= ACTIVITY =
Search the data for the string "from" and gather each line it is in.

= GIVEN MATERIAL =
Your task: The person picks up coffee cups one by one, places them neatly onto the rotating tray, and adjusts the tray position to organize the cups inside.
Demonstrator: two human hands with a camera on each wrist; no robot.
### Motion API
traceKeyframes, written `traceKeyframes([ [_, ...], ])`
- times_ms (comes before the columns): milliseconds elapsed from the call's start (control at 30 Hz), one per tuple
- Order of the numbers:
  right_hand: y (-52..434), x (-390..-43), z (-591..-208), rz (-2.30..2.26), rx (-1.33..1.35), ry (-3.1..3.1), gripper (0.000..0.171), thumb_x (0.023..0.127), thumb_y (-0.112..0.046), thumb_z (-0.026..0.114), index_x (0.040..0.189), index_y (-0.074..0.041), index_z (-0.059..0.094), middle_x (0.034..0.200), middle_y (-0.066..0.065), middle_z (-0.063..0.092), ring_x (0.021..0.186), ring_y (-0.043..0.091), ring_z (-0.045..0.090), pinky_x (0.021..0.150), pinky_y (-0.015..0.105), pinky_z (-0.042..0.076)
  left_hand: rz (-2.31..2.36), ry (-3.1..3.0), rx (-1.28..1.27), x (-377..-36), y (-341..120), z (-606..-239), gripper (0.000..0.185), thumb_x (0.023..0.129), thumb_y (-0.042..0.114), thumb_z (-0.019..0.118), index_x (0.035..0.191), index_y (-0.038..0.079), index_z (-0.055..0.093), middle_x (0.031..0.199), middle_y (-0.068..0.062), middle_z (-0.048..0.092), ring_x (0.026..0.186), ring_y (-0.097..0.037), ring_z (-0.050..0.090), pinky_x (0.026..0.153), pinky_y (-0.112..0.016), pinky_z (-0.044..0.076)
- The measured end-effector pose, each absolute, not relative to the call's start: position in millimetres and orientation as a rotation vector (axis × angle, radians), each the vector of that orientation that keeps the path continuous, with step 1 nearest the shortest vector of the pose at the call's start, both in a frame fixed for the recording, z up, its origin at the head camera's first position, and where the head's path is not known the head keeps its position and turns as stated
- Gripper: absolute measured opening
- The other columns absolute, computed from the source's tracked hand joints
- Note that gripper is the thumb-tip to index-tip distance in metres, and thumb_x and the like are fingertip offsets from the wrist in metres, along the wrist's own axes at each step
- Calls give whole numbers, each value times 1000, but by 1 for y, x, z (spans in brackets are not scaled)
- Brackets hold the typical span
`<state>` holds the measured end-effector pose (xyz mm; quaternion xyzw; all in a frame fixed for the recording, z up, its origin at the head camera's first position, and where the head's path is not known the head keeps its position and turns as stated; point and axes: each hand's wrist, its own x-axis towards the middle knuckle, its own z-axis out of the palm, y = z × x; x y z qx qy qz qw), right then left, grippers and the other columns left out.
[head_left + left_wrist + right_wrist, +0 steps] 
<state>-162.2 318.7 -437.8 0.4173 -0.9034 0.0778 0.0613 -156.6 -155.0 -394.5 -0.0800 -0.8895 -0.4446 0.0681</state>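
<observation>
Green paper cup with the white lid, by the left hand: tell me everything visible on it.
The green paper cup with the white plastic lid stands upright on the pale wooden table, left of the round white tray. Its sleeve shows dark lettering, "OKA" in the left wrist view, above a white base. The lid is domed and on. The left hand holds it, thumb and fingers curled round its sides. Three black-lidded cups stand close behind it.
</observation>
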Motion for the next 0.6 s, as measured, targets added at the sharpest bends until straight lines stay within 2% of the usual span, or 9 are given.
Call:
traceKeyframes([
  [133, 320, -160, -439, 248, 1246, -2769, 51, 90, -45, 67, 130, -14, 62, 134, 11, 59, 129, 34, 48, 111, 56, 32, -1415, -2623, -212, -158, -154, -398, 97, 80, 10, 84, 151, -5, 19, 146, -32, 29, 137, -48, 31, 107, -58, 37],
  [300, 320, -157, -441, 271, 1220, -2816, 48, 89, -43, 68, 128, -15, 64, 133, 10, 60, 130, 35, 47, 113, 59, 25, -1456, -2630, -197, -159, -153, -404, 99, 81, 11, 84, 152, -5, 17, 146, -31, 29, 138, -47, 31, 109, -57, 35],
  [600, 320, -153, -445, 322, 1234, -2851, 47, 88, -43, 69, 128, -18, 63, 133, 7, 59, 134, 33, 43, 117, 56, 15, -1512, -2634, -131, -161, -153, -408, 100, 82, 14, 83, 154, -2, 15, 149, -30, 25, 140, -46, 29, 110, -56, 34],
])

= SOLUTION TO THIS EXERCISE =
- times_ms (comes before the columns): milliseconds elapsed from the call's start (control at 30 Hz), one per tuple
- The other columns absolute, computed from the source's tracked hand joints
- Note that gripper is the thumb-tip to index-tip distance in metres, and thumb_x and the like are fingertip offsets from the wrist in metres, along the wrist's own axes at each step

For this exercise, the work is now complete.